UPDATE 4/20: No need to do this. The SendFile() command should be able to wait for the busy condition of the file transfer to complete before sending the next command (g2 - scroll on).

mmehr2 commented 6 years ago

Using a FILE offset replacement for BYTE

It's clear now to me that a version using FILE* offsets for fseek() would bypass all memory issues and by only encoding 32k chunks when needed, distributes the activity across multiple calls to the background thread, for maximum efficiency of both memory usage and processor time.

The existing code is based on files and even though Pubnub has no direct file transfer (yet), it's best to stick with this philosophy and try not to load the script into memory a second time (the contents of the RichEdit control are the first).

See the reserve() function for reasons why in-memory might not be a great way to go.

The actual offsets are only size_t numbers and can be pre-calculated using / and % when the file size is known (at initForCoding() time).

It's good to have an understanding of the tradeoff here with EDITSTREAM (see CRTFMemFile for other issues such as removal of page breaks that would cause this streaming to fail). Does this go away on the receiving end if we use the FILE approach? Perhaps only if we don't load the control with EDITSTREAM... well this has all been covered I think in use with existing files inside MSW anyway.

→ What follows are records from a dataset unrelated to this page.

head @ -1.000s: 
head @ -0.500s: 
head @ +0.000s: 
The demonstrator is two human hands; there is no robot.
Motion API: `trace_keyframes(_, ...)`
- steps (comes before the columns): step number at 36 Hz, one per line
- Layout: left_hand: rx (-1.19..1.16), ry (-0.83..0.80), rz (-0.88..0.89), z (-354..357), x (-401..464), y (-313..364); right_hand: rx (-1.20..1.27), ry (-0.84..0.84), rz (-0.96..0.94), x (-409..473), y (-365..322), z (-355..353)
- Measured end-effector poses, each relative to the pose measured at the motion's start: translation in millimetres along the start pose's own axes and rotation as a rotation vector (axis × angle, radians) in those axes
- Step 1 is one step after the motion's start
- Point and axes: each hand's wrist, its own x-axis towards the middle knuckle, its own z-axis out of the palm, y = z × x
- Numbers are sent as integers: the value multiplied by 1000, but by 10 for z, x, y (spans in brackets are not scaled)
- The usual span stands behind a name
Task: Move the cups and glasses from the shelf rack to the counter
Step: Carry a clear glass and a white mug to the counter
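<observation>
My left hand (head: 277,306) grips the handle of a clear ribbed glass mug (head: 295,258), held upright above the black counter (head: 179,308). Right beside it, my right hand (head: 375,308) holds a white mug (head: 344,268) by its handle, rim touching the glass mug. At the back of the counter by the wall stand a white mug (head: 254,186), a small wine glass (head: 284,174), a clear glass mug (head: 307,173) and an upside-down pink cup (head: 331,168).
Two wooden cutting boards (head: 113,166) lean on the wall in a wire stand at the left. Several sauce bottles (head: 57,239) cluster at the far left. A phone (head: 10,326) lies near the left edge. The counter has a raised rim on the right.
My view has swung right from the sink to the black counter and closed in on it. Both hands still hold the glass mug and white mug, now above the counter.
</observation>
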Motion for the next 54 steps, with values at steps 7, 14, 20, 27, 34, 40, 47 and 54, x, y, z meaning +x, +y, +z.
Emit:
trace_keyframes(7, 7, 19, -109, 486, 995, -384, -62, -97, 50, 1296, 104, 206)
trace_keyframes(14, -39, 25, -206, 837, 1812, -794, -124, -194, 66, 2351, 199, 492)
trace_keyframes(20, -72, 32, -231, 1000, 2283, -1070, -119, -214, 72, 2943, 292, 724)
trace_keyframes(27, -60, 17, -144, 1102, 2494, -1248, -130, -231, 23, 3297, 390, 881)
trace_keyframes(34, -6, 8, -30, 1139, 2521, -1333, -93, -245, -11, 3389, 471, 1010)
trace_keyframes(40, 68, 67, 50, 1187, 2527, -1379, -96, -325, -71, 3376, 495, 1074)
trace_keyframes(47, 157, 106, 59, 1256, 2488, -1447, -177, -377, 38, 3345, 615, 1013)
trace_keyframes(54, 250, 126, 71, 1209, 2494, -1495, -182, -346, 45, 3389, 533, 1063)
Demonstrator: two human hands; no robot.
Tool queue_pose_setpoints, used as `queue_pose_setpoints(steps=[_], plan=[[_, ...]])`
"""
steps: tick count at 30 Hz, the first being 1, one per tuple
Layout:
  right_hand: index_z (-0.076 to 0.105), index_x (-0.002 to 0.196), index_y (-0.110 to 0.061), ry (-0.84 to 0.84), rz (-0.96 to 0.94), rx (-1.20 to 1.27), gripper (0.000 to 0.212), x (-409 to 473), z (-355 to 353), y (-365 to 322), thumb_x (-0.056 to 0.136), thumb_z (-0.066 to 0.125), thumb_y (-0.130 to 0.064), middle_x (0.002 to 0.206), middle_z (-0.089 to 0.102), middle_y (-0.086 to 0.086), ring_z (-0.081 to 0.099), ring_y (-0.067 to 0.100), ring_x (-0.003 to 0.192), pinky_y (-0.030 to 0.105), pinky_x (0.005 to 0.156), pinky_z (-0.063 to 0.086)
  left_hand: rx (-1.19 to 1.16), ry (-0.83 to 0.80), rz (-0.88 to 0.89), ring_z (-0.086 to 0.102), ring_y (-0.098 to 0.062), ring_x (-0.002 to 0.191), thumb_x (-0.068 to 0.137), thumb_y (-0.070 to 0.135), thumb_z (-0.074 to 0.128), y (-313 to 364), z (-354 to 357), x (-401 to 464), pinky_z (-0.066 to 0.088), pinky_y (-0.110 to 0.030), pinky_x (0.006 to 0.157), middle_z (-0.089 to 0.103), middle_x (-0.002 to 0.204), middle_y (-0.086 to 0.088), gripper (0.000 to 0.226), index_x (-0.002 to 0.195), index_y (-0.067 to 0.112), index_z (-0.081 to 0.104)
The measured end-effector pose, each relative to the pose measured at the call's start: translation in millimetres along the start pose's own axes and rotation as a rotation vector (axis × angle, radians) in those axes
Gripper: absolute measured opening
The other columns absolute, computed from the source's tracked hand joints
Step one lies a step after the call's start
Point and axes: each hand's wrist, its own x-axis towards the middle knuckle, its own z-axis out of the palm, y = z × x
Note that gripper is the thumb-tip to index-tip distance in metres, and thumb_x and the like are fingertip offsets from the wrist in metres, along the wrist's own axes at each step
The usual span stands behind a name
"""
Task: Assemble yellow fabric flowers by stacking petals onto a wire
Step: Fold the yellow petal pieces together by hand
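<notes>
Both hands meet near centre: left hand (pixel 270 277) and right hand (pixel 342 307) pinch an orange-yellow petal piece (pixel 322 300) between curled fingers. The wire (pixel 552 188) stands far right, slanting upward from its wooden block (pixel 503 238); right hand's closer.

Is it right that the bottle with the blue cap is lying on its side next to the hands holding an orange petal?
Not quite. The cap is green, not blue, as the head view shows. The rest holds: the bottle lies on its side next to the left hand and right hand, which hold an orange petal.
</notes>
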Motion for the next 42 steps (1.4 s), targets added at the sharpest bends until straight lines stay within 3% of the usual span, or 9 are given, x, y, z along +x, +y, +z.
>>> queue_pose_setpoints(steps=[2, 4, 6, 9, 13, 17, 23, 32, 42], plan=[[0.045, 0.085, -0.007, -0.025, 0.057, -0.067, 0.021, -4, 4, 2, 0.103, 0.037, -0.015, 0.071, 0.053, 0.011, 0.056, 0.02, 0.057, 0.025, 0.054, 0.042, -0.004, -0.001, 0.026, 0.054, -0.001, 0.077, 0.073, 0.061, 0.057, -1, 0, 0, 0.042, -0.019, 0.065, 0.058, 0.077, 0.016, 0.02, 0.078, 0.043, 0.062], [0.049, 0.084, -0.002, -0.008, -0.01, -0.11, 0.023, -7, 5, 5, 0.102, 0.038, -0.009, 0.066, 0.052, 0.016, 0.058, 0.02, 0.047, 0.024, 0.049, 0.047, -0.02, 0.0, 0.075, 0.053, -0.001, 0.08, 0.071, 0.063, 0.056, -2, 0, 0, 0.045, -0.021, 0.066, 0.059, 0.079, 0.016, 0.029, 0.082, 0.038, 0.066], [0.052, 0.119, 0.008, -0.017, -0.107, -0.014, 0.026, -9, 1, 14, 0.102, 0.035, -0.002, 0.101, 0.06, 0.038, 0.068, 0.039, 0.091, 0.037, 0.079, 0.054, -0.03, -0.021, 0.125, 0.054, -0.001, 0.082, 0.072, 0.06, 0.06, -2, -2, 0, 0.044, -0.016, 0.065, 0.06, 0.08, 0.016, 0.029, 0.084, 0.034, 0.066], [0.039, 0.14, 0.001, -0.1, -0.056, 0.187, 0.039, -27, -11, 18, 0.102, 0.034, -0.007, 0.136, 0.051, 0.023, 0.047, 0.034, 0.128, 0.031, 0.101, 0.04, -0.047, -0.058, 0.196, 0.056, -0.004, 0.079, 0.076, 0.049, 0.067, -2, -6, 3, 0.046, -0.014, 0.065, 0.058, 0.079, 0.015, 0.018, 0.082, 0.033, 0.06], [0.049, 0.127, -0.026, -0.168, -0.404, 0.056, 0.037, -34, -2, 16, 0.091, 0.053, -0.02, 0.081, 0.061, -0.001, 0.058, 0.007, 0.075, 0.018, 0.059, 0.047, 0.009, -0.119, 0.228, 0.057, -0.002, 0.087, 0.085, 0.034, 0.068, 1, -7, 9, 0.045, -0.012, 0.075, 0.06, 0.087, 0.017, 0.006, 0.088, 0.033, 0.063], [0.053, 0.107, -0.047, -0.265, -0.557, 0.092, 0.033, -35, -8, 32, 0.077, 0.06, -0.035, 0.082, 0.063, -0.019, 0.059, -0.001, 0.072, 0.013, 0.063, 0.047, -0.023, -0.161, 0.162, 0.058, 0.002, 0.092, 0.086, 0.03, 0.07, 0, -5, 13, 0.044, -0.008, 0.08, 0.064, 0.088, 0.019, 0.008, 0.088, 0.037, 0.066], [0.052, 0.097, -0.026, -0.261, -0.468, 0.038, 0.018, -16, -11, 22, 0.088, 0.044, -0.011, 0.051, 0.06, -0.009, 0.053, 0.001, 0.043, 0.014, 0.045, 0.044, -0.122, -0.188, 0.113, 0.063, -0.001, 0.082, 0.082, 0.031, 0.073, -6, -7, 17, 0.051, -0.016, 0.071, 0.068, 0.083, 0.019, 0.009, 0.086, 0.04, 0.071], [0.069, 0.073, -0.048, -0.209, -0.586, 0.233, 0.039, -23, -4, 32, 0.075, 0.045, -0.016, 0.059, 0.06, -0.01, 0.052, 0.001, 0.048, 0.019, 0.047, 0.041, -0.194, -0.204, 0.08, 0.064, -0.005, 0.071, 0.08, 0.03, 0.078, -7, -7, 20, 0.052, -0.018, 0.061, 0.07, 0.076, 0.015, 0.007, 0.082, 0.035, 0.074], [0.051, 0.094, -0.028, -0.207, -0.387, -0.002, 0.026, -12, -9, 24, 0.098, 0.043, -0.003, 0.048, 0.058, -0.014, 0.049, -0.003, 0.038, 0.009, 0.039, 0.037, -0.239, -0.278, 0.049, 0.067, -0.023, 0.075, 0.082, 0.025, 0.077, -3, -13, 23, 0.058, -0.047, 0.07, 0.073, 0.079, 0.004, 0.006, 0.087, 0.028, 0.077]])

mmehr2 commented 6 years ago

Realization: The flag to keep track of NoChangesSinceLastSend needs to be an array of flags, one for each Secondary that could be sent to, cross-indexed by MswDoc object (or attached to each MswDoc). All to save the need for sending repeatedly. Perhaps this isn't as good a feature as originally thought.

Example scenarios for testing:

  1. Open doc 1. Scroll it to Secondary 1. Repeat scroll (it shouldn't do the file transfer the 2nd time).
  2. Open another doc 2. Scroll it to Secondary 1. It should go the 1st time, but repeats should not send.
  3. Make changes to doc 2. Go back to doc 1. Scroll it to Sec 1, it should STILL not send the file. Scroll it to Sec 2, it should send the first time (new combination of Doc1+Sec2), then not send after that.
  4. Go back to doc 2. Scroll it to Sec1 - it should send the first time, then not again until modified.

Similar testing of interleaved scrolling using at least 2 docs and 2 secondaries will fail if the implementation only keeps one flag per document, or per the app. Still, it seems to be overkill.

One flag per document, defined for scrolling to the current Secondary seems adequate for our needs. However, we need to make sure that the flag is SET every time we switch Secondary connections. This will force a send to the newly connected secondary "just in case". Otherwise we'd have to compare the version of the script on the remote (if any) with the one on the Primary to properly set the flag.